__Problem to solve__
Output the listing below verbatim, from its first line to its last.

────────

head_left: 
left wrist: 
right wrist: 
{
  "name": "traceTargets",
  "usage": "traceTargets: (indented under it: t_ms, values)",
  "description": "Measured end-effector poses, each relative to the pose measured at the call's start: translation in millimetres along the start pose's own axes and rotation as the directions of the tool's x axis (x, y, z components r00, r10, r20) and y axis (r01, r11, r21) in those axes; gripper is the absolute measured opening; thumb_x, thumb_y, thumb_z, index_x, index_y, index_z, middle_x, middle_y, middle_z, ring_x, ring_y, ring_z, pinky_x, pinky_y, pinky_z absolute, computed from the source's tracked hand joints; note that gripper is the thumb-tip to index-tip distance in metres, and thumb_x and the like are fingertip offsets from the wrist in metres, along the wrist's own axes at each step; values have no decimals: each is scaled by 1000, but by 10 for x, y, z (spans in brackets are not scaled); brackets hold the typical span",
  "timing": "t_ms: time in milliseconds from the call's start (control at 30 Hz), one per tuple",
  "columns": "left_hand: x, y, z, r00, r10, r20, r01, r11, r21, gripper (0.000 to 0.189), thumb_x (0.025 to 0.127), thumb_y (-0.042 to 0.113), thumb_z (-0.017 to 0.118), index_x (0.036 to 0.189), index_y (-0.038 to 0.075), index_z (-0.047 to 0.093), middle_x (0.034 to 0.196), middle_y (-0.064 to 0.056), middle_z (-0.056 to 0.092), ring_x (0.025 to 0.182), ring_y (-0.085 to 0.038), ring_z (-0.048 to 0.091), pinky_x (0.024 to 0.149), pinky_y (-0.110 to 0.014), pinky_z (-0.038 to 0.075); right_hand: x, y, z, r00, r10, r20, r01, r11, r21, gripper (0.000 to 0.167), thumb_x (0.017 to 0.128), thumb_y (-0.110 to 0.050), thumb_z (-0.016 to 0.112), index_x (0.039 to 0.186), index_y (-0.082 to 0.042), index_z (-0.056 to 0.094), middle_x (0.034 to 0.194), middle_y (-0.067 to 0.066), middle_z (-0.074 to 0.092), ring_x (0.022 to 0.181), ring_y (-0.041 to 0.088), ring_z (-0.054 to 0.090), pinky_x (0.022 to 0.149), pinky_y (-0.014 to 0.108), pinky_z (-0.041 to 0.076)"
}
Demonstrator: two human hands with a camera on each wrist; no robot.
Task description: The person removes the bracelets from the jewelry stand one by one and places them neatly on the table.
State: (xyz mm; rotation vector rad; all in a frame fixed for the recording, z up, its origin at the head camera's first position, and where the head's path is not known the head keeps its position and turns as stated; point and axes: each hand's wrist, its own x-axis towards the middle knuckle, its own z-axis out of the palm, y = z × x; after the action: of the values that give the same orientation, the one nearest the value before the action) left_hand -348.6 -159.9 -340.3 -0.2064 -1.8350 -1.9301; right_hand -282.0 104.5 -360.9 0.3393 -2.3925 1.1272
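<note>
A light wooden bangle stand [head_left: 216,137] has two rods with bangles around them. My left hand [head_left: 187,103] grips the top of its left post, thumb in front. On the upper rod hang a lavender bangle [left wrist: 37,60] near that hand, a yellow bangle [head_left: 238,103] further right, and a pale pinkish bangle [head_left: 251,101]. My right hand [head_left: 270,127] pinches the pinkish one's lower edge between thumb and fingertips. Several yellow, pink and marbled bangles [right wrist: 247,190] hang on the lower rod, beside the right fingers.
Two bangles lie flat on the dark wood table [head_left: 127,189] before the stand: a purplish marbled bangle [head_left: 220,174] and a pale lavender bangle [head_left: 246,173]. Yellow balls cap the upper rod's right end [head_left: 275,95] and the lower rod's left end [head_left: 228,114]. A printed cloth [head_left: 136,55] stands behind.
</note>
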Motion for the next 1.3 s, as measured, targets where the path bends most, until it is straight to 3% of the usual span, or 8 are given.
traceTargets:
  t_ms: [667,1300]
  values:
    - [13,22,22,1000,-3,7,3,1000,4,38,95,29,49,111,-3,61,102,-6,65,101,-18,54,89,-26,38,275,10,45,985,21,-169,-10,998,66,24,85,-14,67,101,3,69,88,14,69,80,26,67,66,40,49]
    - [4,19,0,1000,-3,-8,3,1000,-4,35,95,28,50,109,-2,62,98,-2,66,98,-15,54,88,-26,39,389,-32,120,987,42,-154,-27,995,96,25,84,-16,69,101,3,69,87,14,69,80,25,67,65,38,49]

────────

__Solution to this task__
head_left: 
left wrist: 
right wrist: 
{
  "name": "traceTargets",
  "usage": "traceTargets: (indented under it: t_ms, values)",
  "description": "Measured end-effector poses, each relative to the pose measured at the call's start: translation in millimetres along the start pose's own axes and rotation as the directions of the tool's x axis (x, y, z components r00, r10, r20) and y axis (r01, r11, r21) in those axes; gripper is the absolute measured opening; thumb_x, thumb_y, thumb_z, index_x, index_y, index_z, middle_x, middle_y, middle_z, ring_x, ring_y, ring_z, pinky_x, pinky_y, pinky_z absolute, computed from the source's tracked hand joints; note that gripper is the thumb-tip to index-tip distance in metres, and thumb_x and the like are fingertip offsets from the wrist in metres, along the wrist's own axes at each step; values have no decimals: each is scaled by 1000, but by 10 for x, y, z (spans in brackets are not scaled); brackets hold the typical span",
  "timing": "t_ms: time in milliseconds from the call's start (control at 30 Hz), one per tuple",
  "columns": "left_hand: x, y, z, r00, r10, r20, r01, r11, r21, gripper (0.000 to 0.189), thumb_x (0.025 to 0.127), thumb_y (-0.042 to 0.113), thumb_z (-0.017 to 0.118), index_x (0.036 to 0.189), index_y (-0.038 to 0.075), index_z (-0.047 to 0.093), middle_x (0.034 to 0.196), middle_y (-0.064 to 0.056), middle_z (-0.056 to 0.092), ring_x (0.025 to 0.182), ring_y (-0.085 to 0.038), ring_z (-0.048 to 0.091), pinky_x (0.024 to 0.149), pinky_y (-0.110 to 0.014), pinky_z (-0.038 to 0.075); right_hand: x, y, z, r00, r10, r20, r01, r11, r21, gripper (0.000 to 0.167), thumb_x (0.017 to 0.128), thumb_y (-0.110 to 0.050), thumb_z (-0.016 to 0.112), index_x (0.039 to 0.186), index_y (-0.082 to 0.042), index_z (-0.056 to 0.094), middle_x (0.034 to 0.194), middle_y (-0.067 to 0.066), middle_z (-0.074 to 0.092), ring_x (0.022 to 0.181), ring_y (-0.041 to 0.088), ring_z (-0.054 to 0.090), pinky_x (0.022 to 0.149), pinky_y (-0.014 to 0.108), pinky_z (-0.041 to 0.076)"
}
Demonstrator: two human hands with a camera on each wrist; no robot.
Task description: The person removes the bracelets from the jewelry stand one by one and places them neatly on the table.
State: (xyz mm; rotation vector rad; all in a frame fixed for the recording, z up, its origin at the head camera's first position, and where the head's path is not known the head keeps its position and turns as stated; point and axes: each hand's wrist, its own x-axis towards the middle knuckle, its own z-axis out of the palm, y = z × x; after the action: of the values that give the same orientation, the one nearest the value before the action) left_hand -348.6 -159.9 -340.3 -0.2064 -1.8350 -1.9301; right_hand -282.0 104.5 -360.9 0.3393 -2.3925 1.1272
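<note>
A light wooden bangle stand [head_left: 216,137] has two rods with bangles around them. My left hand [head_left: 187,103] grips the top of its left post, thumb in front. On the upper rod hang a lavender bangle [left wrist: 37,60] near that hand, a yellow bangle [head_left: 238,103] further right, and a pale pinkish bangle [head_left: 251,101]. My right hand [head_left: 270,127] pinches the pinkish one's lower edge between thumb and fingertips. Several yellow, pink and marbled bangles [right wrist: 247,190] hang on the lower rod, beside the right fingers.
Two bangles lie flat on the dark wood table [head_left: 127,189] before the stand: a purplish marbled bangle [head_left: 220,174] and a pale lavender bangle [head_left: 246,173]. Yellow balls cap the upper rod's right end [head_left: 275,95] and the lower rod's left end [head_left: 228,114]. A printed cloth [head_left: 136,55] stands behind.
</note>
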Motion for the next 1.3 s, as measured, targets where the path bends most, until it is straight to 3% of the usual span, or 8 are given.
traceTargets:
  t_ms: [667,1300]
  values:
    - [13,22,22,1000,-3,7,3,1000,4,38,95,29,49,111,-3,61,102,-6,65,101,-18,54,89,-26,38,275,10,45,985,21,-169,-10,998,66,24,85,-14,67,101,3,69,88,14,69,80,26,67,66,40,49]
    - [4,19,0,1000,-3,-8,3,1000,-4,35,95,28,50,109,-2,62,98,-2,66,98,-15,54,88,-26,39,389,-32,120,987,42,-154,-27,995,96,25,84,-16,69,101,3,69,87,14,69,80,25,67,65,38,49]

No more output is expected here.